For each line of the data below that contains "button", return that line.

- DATA SUPPLIED
--- START ---

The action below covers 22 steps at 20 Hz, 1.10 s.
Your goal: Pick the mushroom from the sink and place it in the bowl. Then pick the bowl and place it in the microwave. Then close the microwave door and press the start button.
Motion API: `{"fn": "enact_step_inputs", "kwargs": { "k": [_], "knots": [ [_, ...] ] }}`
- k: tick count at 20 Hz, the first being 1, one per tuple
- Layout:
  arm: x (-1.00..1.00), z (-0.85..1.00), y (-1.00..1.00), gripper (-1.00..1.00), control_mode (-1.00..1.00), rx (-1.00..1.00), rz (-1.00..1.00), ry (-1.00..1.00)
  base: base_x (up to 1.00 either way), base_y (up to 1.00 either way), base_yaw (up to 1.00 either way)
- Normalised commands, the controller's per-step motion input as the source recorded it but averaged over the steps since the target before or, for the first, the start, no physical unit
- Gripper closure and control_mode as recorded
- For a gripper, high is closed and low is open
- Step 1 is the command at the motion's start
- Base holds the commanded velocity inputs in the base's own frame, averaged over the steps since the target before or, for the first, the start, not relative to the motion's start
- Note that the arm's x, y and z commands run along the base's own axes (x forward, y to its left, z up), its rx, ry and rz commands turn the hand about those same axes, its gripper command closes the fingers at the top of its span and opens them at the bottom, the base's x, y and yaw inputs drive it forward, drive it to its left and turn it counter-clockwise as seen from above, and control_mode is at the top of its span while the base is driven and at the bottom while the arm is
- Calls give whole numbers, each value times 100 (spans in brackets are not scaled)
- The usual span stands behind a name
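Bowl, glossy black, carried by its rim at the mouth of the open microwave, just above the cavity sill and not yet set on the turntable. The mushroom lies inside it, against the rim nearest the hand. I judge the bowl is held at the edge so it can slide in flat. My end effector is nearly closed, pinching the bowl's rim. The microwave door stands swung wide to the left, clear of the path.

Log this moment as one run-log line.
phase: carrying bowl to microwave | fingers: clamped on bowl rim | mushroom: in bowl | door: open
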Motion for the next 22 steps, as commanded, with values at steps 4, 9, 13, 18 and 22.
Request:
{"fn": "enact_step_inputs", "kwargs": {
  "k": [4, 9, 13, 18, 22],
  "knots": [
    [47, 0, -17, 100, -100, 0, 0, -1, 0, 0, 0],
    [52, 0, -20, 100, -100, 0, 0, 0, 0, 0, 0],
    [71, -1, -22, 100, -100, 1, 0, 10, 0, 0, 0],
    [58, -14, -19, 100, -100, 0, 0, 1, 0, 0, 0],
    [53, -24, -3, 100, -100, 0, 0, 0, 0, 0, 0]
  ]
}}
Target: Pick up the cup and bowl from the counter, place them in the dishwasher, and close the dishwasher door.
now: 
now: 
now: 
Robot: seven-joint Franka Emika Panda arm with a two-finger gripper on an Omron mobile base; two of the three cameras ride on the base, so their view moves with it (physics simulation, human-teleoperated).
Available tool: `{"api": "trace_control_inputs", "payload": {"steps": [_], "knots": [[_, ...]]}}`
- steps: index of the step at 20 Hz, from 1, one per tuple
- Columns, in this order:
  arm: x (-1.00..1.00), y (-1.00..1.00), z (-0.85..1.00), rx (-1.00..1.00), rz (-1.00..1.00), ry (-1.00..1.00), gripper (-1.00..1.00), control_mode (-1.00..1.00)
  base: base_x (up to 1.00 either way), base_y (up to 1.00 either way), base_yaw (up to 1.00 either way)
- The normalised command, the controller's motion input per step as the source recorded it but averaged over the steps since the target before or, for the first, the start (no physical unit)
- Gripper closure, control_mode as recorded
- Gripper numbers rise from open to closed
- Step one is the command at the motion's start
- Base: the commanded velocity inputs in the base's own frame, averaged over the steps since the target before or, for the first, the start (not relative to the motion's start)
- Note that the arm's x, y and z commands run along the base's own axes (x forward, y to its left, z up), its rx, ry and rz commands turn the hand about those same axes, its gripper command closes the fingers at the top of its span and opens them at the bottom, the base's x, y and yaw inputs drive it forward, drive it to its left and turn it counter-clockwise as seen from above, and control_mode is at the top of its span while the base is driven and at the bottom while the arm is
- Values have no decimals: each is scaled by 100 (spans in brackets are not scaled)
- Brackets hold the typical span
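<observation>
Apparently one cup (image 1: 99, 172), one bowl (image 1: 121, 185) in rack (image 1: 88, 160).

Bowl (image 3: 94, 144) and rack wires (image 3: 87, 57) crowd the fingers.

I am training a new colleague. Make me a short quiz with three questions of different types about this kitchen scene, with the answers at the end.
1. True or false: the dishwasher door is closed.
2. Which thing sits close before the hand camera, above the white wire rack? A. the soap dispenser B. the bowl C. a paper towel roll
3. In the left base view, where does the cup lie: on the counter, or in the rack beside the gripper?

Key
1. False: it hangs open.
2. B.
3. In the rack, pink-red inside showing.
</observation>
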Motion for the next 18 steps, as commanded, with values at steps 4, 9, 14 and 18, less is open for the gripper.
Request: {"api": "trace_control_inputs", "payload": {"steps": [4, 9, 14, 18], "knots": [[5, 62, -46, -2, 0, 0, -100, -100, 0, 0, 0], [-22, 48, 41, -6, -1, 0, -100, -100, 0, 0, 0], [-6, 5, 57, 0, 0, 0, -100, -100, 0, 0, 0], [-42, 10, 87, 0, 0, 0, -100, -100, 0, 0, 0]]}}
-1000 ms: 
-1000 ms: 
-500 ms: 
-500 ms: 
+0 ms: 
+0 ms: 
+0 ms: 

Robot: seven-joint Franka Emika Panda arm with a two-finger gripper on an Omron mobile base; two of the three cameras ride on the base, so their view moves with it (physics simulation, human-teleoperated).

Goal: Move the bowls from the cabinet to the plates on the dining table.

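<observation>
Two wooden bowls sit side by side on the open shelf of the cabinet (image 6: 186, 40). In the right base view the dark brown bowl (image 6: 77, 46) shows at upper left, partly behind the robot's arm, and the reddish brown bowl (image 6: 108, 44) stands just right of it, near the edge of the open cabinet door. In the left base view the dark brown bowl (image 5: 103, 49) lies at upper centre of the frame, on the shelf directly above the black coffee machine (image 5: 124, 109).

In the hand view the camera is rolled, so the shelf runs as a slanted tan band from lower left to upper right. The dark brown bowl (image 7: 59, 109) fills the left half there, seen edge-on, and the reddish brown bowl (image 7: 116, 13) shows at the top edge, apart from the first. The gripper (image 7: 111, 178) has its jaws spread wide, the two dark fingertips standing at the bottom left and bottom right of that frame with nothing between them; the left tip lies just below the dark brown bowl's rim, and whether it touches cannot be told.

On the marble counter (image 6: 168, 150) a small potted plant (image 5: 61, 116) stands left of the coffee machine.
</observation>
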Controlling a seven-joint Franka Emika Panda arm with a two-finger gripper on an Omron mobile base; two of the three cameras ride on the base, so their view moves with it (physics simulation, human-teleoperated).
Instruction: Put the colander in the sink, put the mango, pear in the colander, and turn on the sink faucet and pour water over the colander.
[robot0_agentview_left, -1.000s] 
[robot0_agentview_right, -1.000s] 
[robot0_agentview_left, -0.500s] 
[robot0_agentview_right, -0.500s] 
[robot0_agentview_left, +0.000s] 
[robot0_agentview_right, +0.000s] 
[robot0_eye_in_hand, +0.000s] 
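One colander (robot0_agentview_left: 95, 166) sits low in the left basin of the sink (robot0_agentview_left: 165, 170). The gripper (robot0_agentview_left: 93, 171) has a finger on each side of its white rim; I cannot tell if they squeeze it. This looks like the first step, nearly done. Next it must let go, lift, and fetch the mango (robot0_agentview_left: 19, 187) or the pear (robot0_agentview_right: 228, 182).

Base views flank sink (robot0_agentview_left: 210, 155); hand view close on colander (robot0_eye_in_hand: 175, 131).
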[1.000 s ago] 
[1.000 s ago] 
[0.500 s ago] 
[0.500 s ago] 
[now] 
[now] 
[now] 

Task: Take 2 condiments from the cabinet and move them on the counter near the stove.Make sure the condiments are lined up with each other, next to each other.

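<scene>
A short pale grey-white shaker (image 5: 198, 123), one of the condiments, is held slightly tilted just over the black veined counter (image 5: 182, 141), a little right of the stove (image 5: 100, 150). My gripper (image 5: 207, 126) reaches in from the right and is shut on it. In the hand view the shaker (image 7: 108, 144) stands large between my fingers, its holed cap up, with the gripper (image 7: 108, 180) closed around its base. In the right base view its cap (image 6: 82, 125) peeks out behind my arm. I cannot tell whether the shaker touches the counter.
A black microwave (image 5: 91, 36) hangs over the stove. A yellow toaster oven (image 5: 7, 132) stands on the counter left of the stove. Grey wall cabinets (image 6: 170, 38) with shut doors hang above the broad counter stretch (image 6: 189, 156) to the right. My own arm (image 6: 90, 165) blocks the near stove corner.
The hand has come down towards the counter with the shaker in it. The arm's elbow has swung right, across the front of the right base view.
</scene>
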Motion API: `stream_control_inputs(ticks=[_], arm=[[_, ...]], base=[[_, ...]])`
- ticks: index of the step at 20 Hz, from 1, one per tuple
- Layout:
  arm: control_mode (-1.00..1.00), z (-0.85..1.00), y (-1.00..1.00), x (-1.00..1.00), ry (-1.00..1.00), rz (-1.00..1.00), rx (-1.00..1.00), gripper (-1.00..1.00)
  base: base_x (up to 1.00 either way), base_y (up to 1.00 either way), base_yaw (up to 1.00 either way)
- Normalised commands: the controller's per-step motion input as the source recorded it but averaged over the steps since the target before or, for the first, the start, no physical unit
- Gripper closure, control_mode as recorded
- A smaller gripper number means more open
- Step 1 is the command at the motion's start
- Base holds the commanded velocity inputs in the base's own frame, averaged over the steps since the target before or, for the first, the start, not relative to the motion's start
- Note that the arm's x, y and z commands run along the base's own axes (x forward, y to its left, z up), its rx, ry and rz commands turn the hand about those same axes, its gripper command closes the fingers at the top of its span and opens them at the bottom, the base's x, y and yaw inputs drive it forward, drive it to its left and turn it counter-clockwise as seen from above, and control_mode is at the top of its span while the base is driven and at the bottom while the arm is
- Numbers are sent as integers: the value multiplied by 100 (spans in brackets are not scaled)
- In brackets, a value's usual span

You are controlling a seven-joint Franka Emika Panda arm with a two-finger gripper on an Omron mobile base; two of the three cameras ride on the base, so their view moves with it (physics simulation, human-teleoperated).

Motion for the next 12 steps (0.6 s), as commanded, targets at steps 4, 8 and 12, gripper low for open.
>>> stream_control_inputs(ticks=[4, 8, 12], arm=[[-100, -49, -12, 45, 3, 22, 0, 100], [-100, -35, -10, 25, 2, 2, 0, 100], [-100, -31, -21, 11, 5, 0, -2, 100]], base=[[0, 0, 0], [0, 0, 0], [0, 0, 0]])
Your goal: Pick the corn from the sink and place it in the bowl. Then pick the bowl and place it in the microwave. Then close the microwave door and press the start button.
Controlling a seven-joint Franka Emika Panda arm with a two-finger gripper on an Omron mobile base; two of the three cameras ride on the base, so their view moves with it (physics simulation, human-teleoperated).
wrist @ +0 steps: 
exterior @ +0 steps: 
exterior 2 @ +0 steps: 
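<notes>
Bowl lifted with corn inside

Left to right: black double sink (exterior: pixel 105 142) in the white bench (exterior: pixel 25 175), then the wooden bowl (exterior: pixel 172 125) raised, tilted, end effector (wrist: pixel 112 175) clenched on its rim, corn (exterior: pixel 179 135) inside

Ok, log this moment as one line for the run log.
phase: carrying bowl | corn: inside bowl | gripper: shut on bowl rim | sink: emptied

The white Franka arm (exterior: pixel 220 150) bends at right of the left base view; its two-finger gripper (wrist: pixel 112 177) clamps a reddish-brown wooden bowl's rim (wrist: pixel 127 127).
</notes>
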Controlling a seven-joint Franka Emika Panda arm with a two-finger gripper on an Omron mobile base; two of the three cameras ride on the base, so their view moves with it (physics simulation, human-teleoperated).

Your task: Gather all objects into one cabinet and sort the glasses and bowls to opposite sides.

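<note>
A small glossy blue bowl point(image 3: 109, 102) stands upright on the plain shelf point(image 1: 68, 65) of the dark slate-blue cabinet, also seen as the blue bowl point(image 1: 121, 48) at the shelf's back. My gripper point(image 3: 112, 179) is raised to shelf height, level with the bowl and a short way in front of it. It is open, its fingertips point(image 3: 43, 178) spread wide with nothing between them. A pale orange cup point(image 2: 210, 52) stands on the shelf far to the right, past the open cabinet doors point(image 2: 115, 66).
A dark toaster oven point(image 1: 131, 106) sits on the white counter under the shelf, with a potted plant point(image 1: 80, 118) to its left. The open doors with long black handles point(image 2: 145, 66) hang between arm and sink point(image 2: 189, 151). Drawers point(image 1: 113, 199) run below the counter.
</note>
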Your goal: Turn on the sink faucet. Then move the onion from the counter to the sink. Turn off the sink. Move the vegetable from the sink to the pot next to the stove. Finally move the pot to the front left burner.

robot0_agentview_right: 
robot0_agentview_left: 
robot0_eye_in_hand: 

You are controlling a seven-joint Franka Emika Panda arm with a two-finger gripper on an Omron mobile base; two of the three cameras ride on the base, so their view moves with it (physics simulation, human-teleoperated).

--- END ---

- SOLVED PROBLEM
Your goal: Pick the mushroom from the sink and place it in the bowl. Then pick the bowl and place it in the microwave. Then close the microwave door and press the start button.
Your goal: Pick the corn from the sink and place it in the bowl. Then pick the bowl and place it in the microwave. Then close the microwave door and press the start button.

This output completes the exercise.